ToolPriceHandwriting QualityCross-PlatformBest For
Microsoft OneNoteFreeGood (pressure support)Windows, Mac, iOS, Android, WebStudents and knowledge workers who need free, cross-platform access
Xournal++Free (open source)Excellent (pressure, tilt, LaTeX)Windows, Linux, macOSPower users and academics who want full control and privacy
ObsidianFree (freemium)Basic (plugin-dependent)Windows, Mac, Linux, iOS, AndroidPKM enthusiasts who want Markdown-based, privacy-focused note-taking
Drawboard PDFFree (Basic); $4.19–$13.33/user/monthGood (pressure support)Windows, Mac, iOS, Android, WebTeams and professionals who need real-time PDF collaboration
Noteshelf$4.99–$9.99/monthExcellent (vector ink, 200+ templates)Windows, iOS, Android, MacUsers who want a GoodNotes-like experience with vector-based handwriting

For a broader comparison of note-taking apps on Windows, including detailed use-case analysis, see our Best Notes App for Windows in 2026 comparison guide.

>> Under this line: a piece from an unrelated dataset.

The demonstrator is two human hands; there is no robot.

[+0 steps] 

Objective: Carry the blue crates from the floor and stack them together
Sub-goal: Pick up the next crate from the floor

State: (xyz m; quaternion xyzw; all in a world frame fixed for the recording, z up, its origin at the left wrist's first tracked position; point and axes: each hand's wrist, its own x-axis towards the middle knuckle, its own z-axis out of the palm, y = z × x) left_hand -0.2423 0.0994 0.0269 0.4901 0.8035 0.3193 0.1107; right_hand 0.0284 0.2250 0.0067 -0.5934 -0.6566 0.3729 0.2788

If stylus performance is your top priority, our Best Note-Taking App with Stylus in 2026 head-to-head comparison covers handwriting-first apps on Surface devices in more depth.

Verdict: Who Should Use It and Who Should Wait

GoodNotes for Windows is a work in progress. It is an impressive engineering achievement — porting 100,000+ lines of Swift to the browser via WebAssembly is not trivial — and for users already invested in the GoodNotes ecosystem, it provides a functional way to access notebooks on a Windows device. The core note-taking experience works, collaboration is solid, and offline editing is reliable.

But the gaps are real. The lack of automatic iOS-to-Windows sync, the absence of handwriting sensitivity, and the reduced AI feature set on the Free tier mean that GoodNotes for Windows is not yet a full replacement for the iPad version. For Windows-only users who are not tied to the GoodNotes ecosystem, native alternatives like OneNote (free, pressure-sensitive, cross-platform) or Xournal++ (open-source, LaTeX support, excellent pen input) offer more mature experiences today.

The roadmap is promising. GoodNotes has demonstrated a commitment to cross-platform expansion, and the feature request page shows that items like flashcards and multi-window drag-and-drop are on the radar. But until the iOS-to-Windows sync gap is closed and handwriting sensitivity is implemented, GoodNotes for Windows remains a capable companion to the iPad version — not a standalone replacement.